# What you will do
Every line of the listing below from the one with "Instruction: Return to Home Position" up to and including the one with "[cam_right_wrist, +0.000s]" should be retyped exactly, and nothing else; pictures are not part of the copy.
____
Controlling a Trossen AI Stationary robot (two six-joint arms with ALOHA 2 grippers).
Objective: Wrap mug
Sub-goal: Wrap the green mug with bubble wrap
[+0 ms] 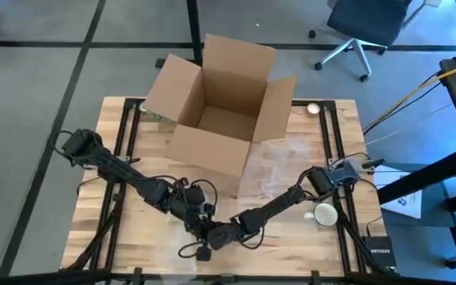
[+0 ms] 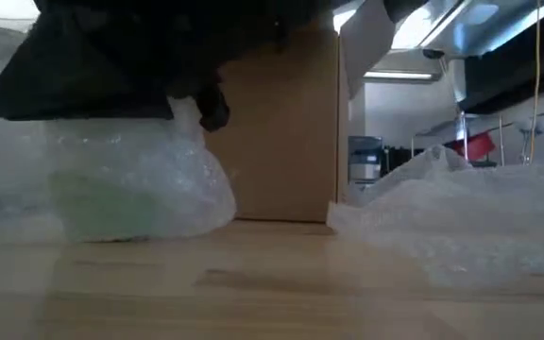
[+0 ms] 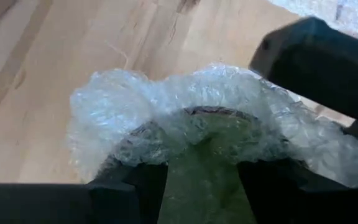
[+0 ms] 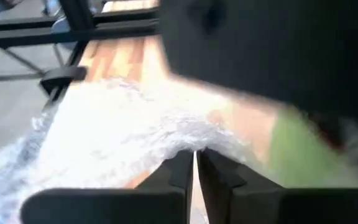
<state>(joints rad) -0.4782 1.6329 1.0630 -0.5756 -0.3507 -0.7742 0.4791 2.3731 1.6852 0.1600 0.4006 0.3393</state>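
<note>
The wooden table (image 1: 133, 229) is being taken up mostly by an open cardboard box (image 1: 216, 111) at the far middle, flaps spread; a sheet of bubble wrap (image 1: 279, 170) is being left lying flat just right of the box, reaching toward the near side; a white mug (image 1: 325, 214) is being left on its own at the near right, well apart from the grippers.

Both arms are being stretched in toward the near middle of the table, so the two grippers are being kept right next to each other; the left gripper (image 1: 206, 231) is being held around a green mug (image 3: 207, 155) that's bundled in bubble wrap, and in the left wrist view its jaws are being spread wide enough to straddle the bundle, fingers (image 3: 129, 186) pressed on either side of it; so the green mug is being kept at the near middle, low over the table.

The right gripper (image 1: 229, 234) is being held just beside it; its jaws are being pinched nearly together in the right wrist view, with an edge of the wrap (image 4: 123, 140) caught between the fingertips (image 4: 182, 171).
</note>
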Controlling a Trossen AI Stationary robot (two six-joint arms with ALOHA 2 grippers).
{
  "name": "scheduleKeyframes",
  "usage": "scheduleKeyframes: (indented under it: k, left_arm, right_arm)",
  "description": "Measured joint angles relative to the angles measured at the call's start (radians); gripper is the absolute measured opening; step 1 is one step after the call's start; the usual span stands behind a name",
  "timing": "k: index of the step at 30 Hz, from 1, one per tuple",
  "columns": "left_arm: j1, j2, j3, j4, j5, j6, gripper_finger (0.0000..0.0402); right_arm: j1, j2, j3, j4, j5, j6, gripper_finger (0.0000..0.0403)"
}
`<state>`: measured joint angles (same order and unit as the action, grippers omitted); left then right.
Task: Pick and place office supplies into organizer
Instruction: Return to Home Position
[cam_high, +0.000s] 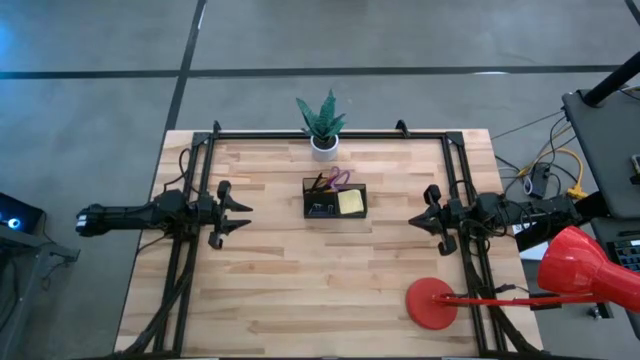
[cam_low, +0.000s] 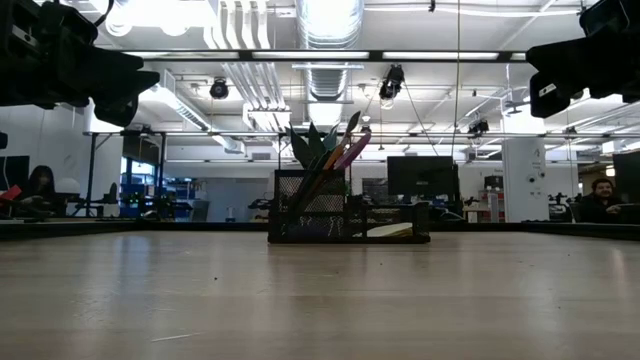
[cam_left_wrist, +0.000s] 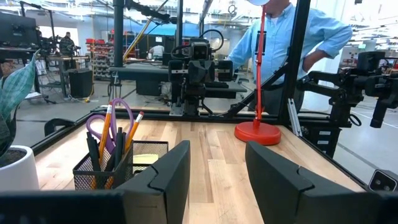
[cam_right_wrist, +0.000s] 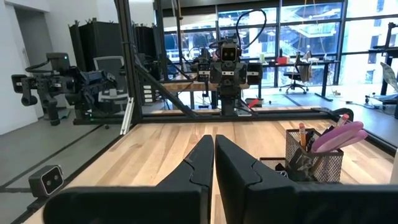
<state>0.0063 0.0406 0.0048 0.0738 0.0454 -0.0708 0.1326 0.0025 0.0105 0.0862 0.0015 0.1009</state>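
Organizer (cam_high: 335, 216), one, with one scissors (cam_high: 339, 178), two orange pencils (cam_left_wrist: 106, 128), one yellow pad (cam_high: 350, 202).

high view: even, diffuse overhead light falls on the wooden table (cam_high: 300, 290); shadows are soft and faint. low view: bright ceiling lights (cam_low: 330, 15) blow out to white, and the black organizer (cam_low: 348, 215) stands backlit, close to a silhouette; the tabletop carries a dull sheen. right wrist view: daylight enters through tall windows (cam_right_wrist: 298, 31) behind the table. left wrist view: bright, even indoor light, shadows soft.
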Motion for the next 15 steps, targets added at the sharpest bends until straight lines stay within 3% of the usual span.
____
# Solved exercise
Instruction: Return to Home Position
[cam_high, +0.000s] 
[cam_low, +0.000s] 
[cam_left_wrist, +0.000s] 
[cam_right_wrist, +0.000s] 

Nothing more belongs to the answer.